И тут пришли мысли о сыне, о любимой. Я подумал, что увижу их не в мыслях, и не во сне, а вполне реально — живых, своими глазами, и радость охватила меня, и нетерпеливо забилось сердце — скорее бы самолет!
Но времени, для того чтобы предаваться думам о Москве и о будущих встречах, не было. Мне сообщили, что из-под Ковеля возвращаются лейтенант Сазонов и Анатолий Седельников с большим отрядом партизан, и я должен был выехать в Юркевичи, чтобы их встретить.
Сазонов уходил на задание с группой в пятнадцать человек, а вернулся во главе целого «войска» почти в две сотни бойцов, большинство из которых было в немецких мундирах. Я принял рапорт Сазонова.
Под Ковелем Седельников связался с местной партизанской группой, находившейся под руководством шестидесятилетнего поляка Бужинского. С помощью разведчиков Бужинского Седельникову удалось установить, что железнодорожный мост через реку Горынь на линии Лунинец — Сарны охраняли сто тридцать человек, собранных гитлеровцами главным образом из военнопленных. Два фашистских ефрейтора и один фельдфебель командовали этим подразделением. Анатолий совместно с Бужинским установили связь с охраной моста, распропагандировали этих людей, и они, перебив гитлеровцев в количестве ста двадцати шести человек, с оружием ушли в лес и сдались в плен партизанам.
К сожалению, у Седельникова не оказалось в наличии взрывчатки для подрыва этого моста. Мост этот был подорван соединением Ковпака через несколько дней после этого.
Седельников повел свое «войско» на базу, а по пути решил проверить новичков на боевом задании. Узнав, что в районе Домбровичей действует крупный спиртозавод, он отправил туда команду, перешедшую к нему с охраны моста.

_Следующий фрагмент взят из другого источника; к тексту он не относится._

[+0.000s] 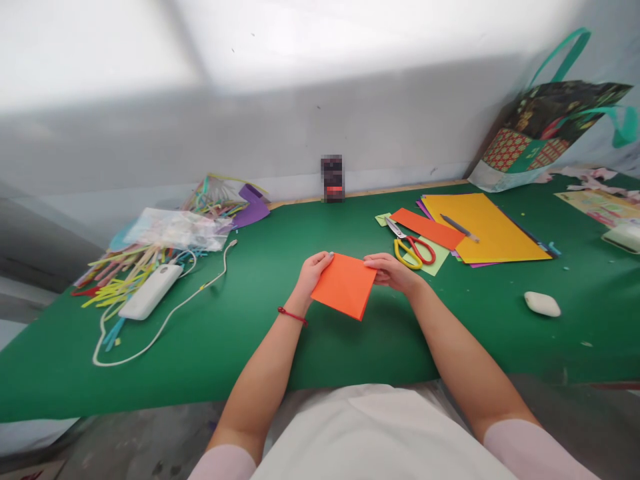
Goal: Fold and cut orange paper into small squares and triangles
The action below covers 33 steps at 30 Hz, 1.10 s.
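Note:
Both my hands hold a square of orange paper (345,287) above the green table. My left hand (315,270) pinches its upper left corner, thumb on top. At the upper right corner, my right hand (390,270) grips the paper between thumb and fingers. Beyond my right hand lie scissors (407,248) with one yellow and one red handle, blades half apart. They rest on light green paper (434,257), beside an orange paper strip (427,229).
Yellow sheets (500,230) bear a pen (459,227) at the right, near a white oval case (543,304). Paper strips (145,263), a white power bank (151,291) and its cable (170,320) lie left. A bag (545,140) and dark phone-like object (333,179) stand by the wall.

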### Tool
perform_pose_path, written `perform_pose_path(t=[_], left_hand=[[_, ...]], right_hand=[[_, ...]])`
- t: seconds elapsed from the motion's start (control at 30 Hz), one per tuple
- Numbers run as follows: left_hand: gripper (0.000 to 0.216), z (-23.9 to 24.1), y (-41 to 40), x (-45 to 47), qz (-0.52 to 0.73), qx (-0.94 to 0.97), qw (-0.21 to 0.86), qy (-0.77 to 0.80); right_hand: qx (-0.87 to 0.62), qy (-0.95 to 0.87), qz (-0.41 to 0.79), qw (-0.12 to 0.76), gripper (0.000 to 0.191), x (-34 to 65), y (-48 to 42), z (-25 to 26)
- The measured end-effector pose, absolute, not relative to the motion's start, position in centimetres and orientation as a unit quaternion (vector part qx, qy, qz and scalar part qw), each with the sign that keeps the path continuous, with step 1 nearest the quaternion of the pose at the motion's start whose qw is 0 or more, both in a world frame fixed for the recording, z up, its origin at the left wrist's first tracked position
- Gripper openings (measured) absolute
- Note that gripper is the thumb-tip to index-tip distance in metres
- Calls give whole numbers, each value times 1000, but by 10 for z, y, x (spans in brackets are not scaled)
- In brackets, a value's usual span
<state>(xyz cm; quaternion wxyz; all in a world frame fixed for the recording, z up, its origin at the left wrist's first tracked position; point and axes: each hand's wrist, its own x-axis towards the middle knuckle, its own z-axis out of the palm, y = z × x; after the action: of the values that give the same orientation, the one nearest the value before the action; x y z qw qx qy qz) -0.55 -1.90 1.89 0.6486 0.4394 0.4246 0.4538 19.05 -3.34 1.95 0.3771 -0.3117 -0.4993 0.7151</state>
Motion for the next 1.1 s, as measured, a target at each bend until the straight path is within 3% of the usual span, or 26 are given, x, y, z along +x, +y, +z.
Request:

Эти люди были все в немецком обмундировании, и охрана завода приняла их за своих. Полиция и гитлеровцы в этом пункте были уничтожены, сбежать удалось только двоим. Завод был разрушен и сожжен.
В качестве трофеев Седельников захватил на заводе более десятка пар лошадей с упряжью и, чтобы «дома не журились», прихватил заблаговременно оставленные две бочки по пятьсот литров спирта ректификата. А чтобы к выпивке была и закуска, на заводе было забито три десятка хорошо откормленных свиней. Со всем этим хозяйством и «войском» Сазонов и Седельников переправились через Припять и прибыли в село Юркевичи, в пятнадцати километрах от центральной базы.
Ко мне вызвали некоторых из числа «казаков», как именовали себя люди в немецкой форме. В домик вошел человек лет тридцати пяти, среднего роста, голубоглазый, по внешности русский крестьянин.
— Садитесь, — предложил я.
Человек сел. Но я видел, как он чувствует себя неловко под моим пристальным взглядом.
— Расскажите, как это вы оказались в немецкой форме, на службе у оккупантов?
— Смалодушничал, товарищ полковник. В плен попал. А там нас гитлеровцы стали морить голодом, бить, а то и расстреливать. Вот умереть-то и не хватило мужества.
— Откуда родом?
— Из-под Пензы, колхозник.
— Так какой же вы казак?
— А вот об этом я вам и рассказываю. Большинство нас таких. Казаками назвались, в эту вот зеленую дрянь нарядили, винтовки выдали…
Он замолчал, потупив взгляд.
— Против своего народа воевать послали, — докончил я начатую мысль «казаком» из-под Пензы.
— Воевать не воевали, а присягу нарушили. Рассчитывали при первой возможности повернуть оружие против фашистских оккупантов. Доверите — оправдаем.
— А может, туго будет, снова в плен попадете?
Собеседник вскинул на меня влажные глаза.
— Нет уж, товарищ полковник. Кто там побывал один раз, того второй раз туда не заманишь. Лучше умереть, посылайте хоть с дубинками, будем сражаться все едино.